TASK DATA Start Marker

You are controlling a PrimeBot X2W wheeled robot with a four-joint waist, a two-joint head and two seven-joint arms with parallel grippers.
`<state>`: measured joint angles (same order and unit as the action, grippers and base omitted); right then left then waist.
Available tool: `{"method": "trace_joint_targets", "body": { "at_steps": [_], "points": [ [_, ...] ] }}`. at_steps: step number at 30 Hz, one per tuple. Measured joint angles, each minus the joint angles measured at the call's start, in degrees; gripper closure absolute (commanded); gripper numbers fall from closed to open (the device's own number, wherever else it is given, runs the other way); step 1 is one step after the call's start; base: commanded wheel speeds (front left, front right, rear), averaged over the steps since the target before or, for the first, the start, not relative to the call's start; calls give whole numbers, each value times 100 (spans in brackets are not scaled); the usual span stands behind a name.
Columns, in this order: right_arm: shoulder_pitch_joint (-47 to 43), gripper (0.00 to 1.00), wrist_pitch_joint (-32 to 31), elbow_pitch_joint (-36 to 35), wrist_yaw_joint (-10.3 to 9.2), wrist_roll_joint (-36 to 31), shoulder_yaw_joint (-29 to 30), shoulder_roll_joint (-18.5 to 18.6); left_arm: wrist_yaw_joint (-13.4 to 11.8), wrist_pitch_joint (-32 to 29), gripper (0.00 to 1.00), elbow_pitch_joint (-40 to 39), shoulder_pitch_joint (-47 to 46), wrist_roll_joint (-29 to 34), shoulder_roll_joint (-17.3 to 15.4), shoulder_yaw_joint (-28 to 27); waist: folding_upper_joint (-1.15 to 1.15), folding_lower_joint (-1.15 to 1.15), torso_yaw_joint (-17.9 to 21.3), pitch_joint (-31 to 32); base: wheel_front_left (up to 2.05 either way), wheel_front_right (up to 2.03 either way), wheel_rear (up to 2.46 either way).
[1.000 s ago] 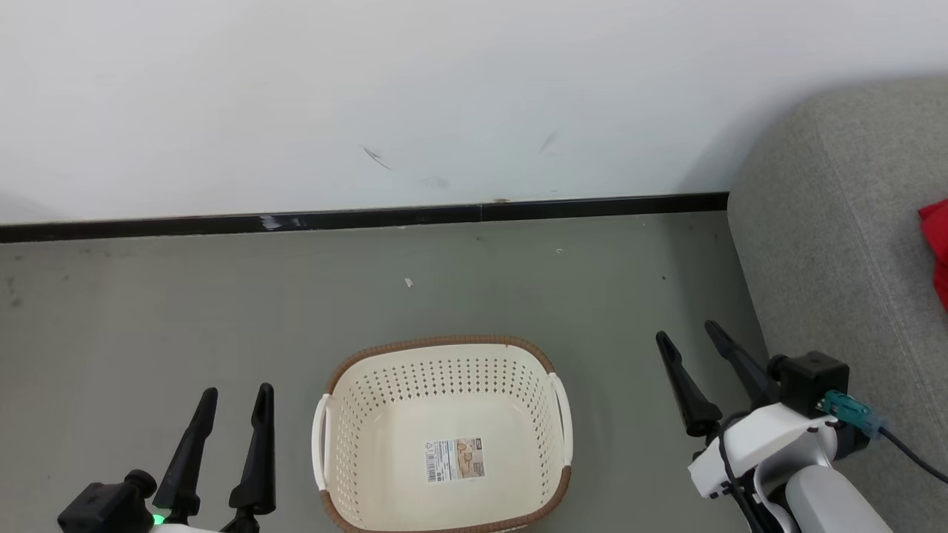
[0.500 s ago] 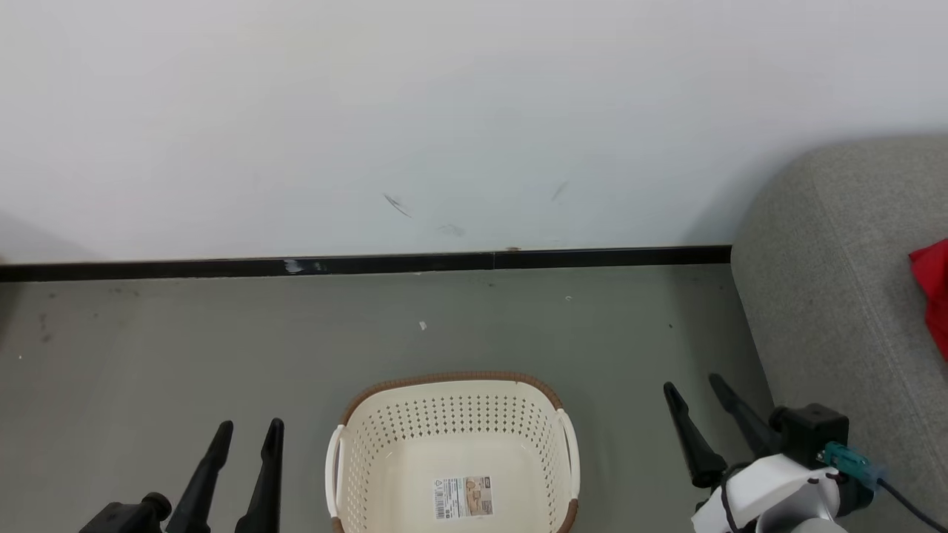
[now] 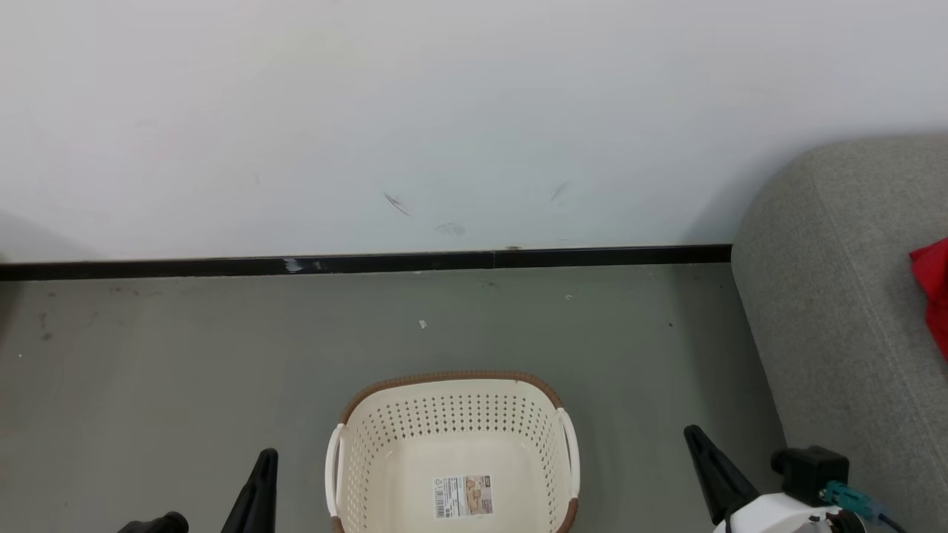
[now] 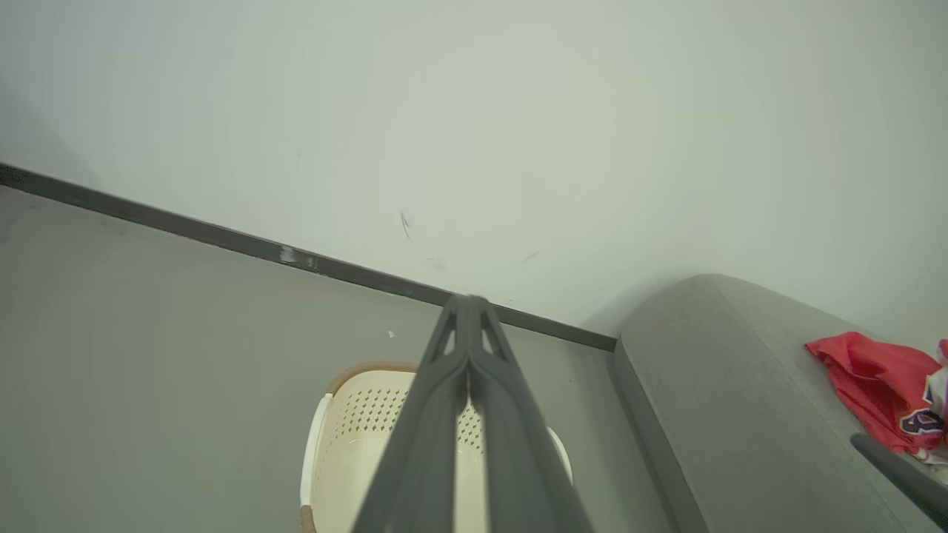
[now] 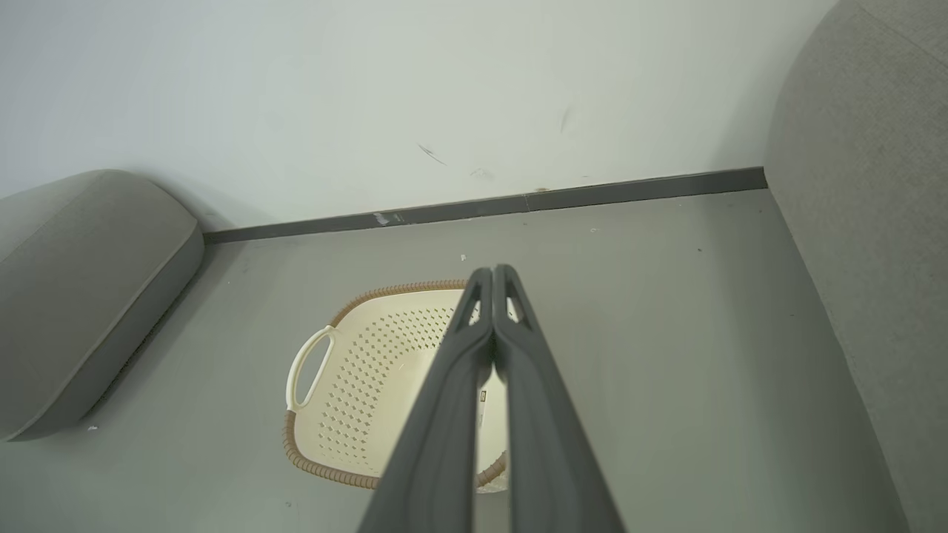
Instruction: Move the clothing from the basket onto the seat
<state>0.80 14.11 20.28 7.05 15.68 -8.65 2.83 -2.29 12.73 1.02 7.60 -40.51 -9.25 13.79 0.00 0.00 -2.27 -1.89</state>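
Head view: the basket (image 3: 444, 379) sat bare at six o'clock, my left gripper (image 3: 259, 485) at seven and right gripper (image 3: 711, 470) at five, the clothing (image 3: 935, 285) on the seat (image 3: 829, 311) at three. Left wrist view: my jaws were clenched on nothing, the clothing at four. Right wrist view: clenched too, empty (nothing seemed left to fetch). I judged it best to park both grippers low, clear of the basket.

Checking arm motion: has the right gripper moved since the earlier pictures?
Yes. The right gripper has drawn back toward the robot: its tips were level with the far rim of the basket and now sit below it in the head view.
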Motion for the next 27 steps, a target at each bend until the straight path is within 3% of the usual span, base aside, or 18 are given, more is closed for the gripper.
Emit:
{"method": "trace_joint_targets", "body": {
  "at_steps": [13, 27],
  "points": [
    [-1, 100, -233, -136, 0, 1232, 162, -11, 102, -209, 100, 98, -7, -744, 74, -210, 0, 6, 36, 31, 0, 0, 0],
    [1, 100, -512, -256, 0, 2409, 367, -1, 244, -465, 100, 245, -112, -1556, 146, -426, 0, 76, 79, 113, 0, 0, 0]
  ]
}}
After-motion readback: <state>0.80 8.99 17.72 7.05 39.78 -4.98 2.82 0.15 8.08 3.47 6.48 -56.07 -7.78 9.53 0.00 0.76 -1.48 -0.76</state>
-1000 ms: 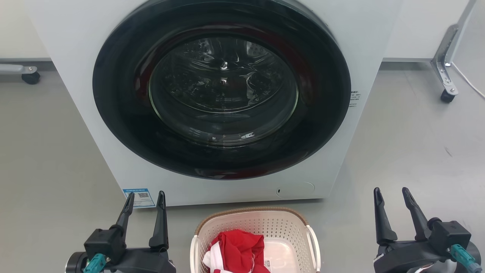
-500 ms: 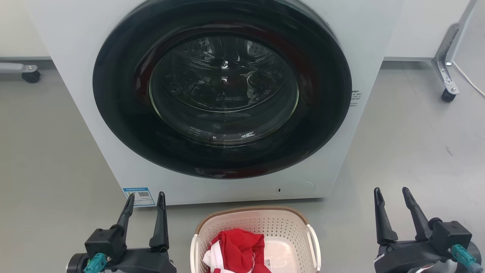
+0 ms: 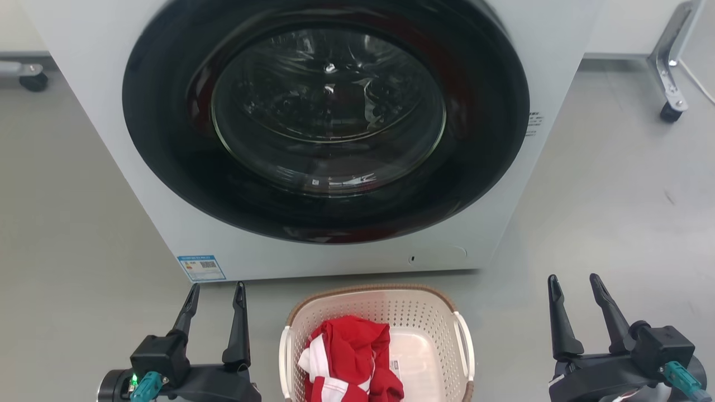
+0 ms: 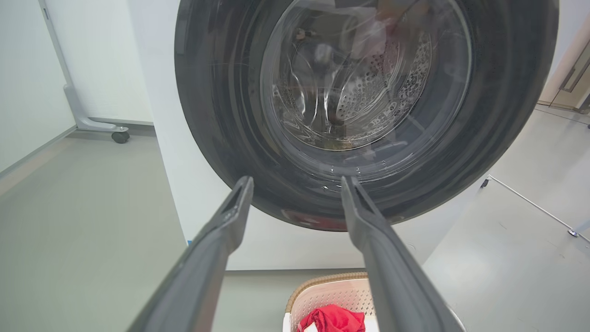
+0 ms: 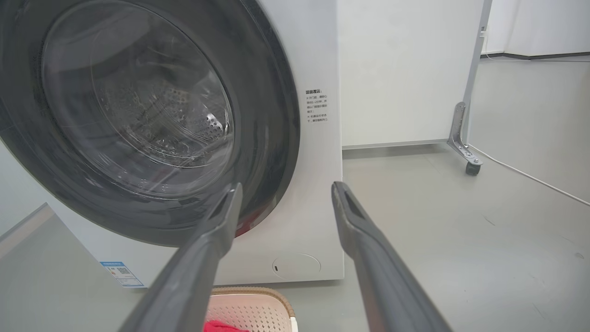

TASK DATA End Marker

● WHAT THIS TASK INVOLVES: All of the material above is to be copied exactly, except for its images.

● RESULT:
You are controlling a PrimeBot X2W wheeled robot with a four-joint waist, a two-joint head and two seven-joint arms with parallel grippers.
`<state>`: measured joint angles (same order and unit as the action, grippers and base omitted); right then left then waist.
Available tool: `{"method": "trace_joint_targets", "body": { "at_steps": [_], "points": [ [_, ...] ] }}`. at_steps: step number at 30 Hz, one per tuple. Measured joint angles, each minus the joint angles measured at the call's start, in degrees; gripper closure absolute (commanded); gripper numbers fall from closed to open (the device's own number, wherever else it is given, runs the other way); step 1 is one step after the call's start; base: commanded wheel speeds (front left, front right, rear), averaged over the steps since the target before or, for the first, the start, not relative to the call's start; calls give whole numbers, each value times 100 (spans in brackets are not scaled); the usual span stands behind a name.
Columns, in this order: right_arm: shoulder_pitch_joint (-47 to 43), gripper (0.00 to 1.00), wrist_pitch_joint (-32 to 31), elbow_pitch_joint (-36 to 35), wrist_yaw_joint (-10.3 to 9.2), wrist_roll_joint (-36 to 31), shoulder_yaw_joint (-29 to 30), shoulder_roll_joint (-18.5 to 18.6); left_arm: wrist_yaw_joint (-13.4 to 11.8), wrist_pitch_joint (-32 to 29), gripper (0.00 to 1.00), elbow_pitch_joint (-40 to 39), shoulder_pitch_joint (-47 to 46), wrist_roll_joint (-29 to 34), shoulder_roll_joint (-17.3 to 15.4), shoulder_yaw_joint (-28 to 27); waist: folding_upper_joint (-1.15 to 1.15), folding_lower_joint (-1.15 to 1.15), torso_yaw_joint (-17.9 to 21.3), pitch_joint (-31 to 32); base: wheel_front_left (up to 2.05 either way), wheel_front_right (up to 2.03 either way), wheel_rear (up to 2.46 either way).
[1.000 s ago] 
[0.500 s ago] 
[now] 
[now] 
[now] 
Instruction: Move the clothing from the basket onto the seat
<state>0.80 14.11 20.28 7.05 15.68 -8.65 2.83 -2.29 12.73 1.02 7.60 -40.51 -9.25 13.79 0.00 0.00 -2.27 -1.89</state>
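Head view: the basket (image 3: 444, 379) sat bare at six o'clock, my left gripper (image 3: 259, 485) at seven and right gripper (image 3: 711, 470) at five, the clothing (image 3: 935, 285) on the seat (image 3: 829, 311) at three. Left wrist view: my jaws were clenched on nothing, the clothing at four. Right wrist view: clenched too, empty (nothing seemed left to fetch). I judged it best to park both grippers low, clear of the basket.

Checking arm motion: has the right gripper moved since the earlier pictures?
Yes. The right gripper has drawn back toward the robot: its tips were level with the far rim of the basket and now sit below it in the head view.
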Motion for the next 27 steps, a target at each bend until the straight path is within 3% of the usual span, base aside, or 18 are given, more is closed for the gripper.
Emit:
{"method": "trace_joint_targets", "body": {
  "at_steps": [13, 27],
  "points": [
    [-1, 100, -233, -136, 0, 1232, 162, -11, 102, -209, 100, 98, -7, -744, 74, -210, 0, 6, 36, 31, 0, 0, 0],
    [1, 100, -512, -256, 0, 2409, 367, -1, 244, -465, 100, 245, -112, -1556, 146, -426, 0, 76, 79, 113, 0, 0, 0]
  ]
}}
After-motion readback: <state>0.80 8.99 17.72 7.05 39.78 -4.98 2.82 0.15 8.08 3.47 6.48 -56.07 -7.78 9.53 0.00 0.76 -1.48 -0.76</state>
-1000 ms: 
-500 ms: 
+0 ms: 
+0 ms: 
+0 ms: 

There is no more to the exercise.